Tuesday, August 3, 2010

Thoughts From Someone Who is "Crushing It"

I joined an organization called NY Video last year and attend their Meetups in NYC every couple of months. The organization's founder, Yorin Samis, has done a great job building a community of over 3,000 media entrepreneurs and execs in NY who gather to share information about their online video-based businesses.

Last week's Meetup featured a Q&A session with Gary Vaynerchuk, who took over his Dad's liquor store when in he was in his early 20s and built it into a $60 million business. Along the way, he mastered every new media platform from online video to Facebook to Twitter,  just as they were moving into the mainstream. 

His daily online video show is one of the most viewed original web series of all time and he is approaching one-million followers on Twitter.  Since he became a web video sensation a few years back, he has moved well beyond selling wine and many people now follow him based on his well-informed thoughts on new media tools, branding, and entrepreneurship.

He has a written a best-selling book titled "Crushing It",  launched a marketing agency and has an unabashed plan to buy the NY Jets.  And while most of his success can be tied to new media, he has also mastered traditional media appearing on practically every major media outlet from Conan O'Brien to Jimmy Fallon to ABC News. 

His path from Russian emigrant to wine store owner to media maven and celebrity is inspiring.  He also appears to be a good dude.  More importantly, he is uniquely qualified to riff on the future of media and advertising, which he did in response to some great questions from Yaron and members of the audience last week.
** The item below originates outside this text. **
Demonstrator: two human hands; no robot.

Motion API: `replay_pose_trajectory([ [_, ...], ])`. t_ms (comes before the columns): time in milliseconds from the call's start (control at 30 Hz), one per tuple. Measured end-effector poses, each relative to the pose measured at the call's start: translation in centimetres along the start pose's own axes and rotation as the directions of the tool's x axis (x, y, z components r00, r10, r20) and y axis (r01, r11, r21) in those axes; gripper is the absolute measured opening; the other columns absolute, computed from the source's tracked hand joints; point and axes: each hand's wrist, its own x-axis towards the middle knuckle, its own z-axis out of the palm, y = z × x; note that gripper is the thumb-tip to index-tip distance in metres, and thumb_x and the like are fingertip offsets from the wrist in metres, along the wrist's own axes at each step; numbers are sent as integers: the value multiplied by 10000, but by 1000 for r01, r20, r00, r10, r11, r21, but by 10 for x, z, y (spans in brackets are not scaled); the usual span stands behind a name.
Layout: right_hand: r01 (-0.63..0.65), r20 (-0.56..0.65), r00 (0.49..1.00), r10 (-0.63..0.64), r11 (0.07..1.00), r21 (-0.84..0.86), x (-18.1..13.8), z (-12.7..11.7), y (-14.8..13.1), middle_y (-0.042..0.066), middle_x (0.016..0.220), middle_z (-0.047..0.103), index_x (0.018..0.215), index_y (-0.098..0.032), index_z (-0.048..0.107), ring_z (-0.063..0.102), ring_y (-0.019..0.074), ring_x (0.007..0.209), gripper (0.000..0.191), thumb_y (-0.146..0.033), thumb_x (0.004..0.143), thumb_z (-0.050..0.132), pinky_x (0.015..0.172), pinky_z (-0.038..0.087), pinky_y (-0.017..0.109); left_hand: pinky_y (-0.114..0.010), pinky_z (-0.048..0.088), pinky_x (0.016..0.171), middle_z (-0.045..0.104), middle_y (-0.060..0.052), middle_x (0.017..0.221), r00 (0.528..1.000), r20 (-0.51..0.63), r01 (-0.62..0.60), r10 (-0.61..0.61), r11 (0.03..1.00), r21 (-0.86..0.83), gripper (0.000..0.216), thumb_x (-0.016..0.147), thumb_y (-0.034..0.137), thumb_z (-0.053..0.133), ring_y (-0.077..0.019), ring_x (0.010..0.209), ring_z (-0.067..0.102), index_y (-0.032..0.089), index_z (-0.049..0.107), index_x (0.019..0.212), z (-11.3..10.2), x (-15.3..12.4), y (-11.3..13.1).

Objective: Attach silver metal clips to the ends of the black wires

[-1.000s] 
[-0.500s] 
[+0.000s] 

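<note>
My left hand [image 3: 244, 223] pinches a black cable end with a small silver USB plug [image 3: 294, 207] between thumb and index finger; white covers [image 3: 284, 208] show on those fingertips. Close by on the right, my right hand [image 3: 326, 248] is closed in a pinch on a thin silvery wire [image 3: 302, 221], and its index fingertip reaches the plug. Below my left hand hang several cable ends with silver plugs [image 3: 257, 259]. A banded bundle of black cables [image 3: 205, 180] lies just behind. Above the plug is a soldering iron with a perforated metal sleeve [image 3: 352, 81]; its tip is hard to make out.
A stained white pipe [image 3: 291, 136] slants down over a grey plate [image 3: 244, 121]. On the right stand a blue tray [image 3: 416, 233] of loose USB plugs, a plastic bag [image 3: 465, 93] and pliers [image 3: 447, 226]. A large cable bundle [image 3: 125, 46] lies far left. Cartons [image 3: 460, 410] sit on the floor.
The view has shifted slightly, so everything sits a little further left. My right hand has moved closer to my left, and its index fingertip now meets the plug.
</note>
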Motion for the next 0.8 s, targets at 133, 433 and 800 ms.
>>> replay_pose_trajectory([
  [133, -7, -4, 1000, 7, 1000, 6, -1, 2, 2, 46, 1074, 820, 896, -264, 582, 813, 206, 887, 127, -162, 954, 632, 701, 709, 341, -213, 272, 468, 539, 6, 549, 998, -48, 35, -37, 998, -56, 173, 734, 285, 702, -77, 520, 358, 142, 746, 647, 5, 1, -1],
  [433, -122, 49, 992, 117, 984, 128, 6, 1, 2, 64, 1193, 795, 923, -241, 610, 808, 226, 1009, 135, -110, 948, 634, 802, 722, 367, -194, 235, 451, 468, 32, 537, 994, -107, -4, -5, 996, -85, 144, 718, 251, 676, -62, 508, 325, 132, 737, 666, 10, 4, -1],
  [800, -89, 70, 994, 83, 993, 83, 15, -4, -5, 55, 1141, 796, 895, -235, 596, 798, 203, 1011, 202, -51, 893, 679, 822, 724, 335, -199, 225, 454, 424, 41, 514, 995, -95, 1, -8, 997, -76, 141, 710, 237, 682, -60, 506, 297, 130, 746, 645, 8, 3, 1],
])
When asked which media tool he would choose if he could only keep one, he was torn between between Twitter and Facebook, before choosing Facebook.  Like many others in the media industry he questions why Twitter, despite its enormous success,  has been unable to catch on with the younger demos.

He said that Facebook and Twitter are currently being used at less than 15% of their potential and the best way to imagine their future is too look at them as utilities, much like the railroads and electric companies at early stages in their history before their enormous impact on society was realized.

He was less enthusiastic about Google's future opining that Facebook could dominate search one day as recommendations from friends become more valuable and relevant than random search results from across the web that are based on monetization strategies and search engine manipulation. 

A clear move in this direction was Facebook's new partnership with Amazon last week.  Amazon.com now offers a personalized Facebook-powered page that offers birthday and gift suggestions as well as specific products that are popular with your friends.  (I signed up immediately and discovered that "The Hangover" and "The Bible" are popular items among my diverse network.)

Social Beat goes so far as to call the partnership Facebook's most important integration to date:

"A deep Amazon.com-Facebook partnership could help corner Google in the e-commerce market. One of Google’s most lucrative use cases is when consumers search to decide which products to buy. Costs-per-click on product keywords like refrigerators, TVs and books are often easily more than $1. But if consumers start looking toward their friends to find out what to buy, they could be able to bypass Google altogether."

So it's obvious Gary has a great feel for the new media landscape.  I always find it valuable to spend time with successful entrepreneurs who are willing to share their stories and opinions.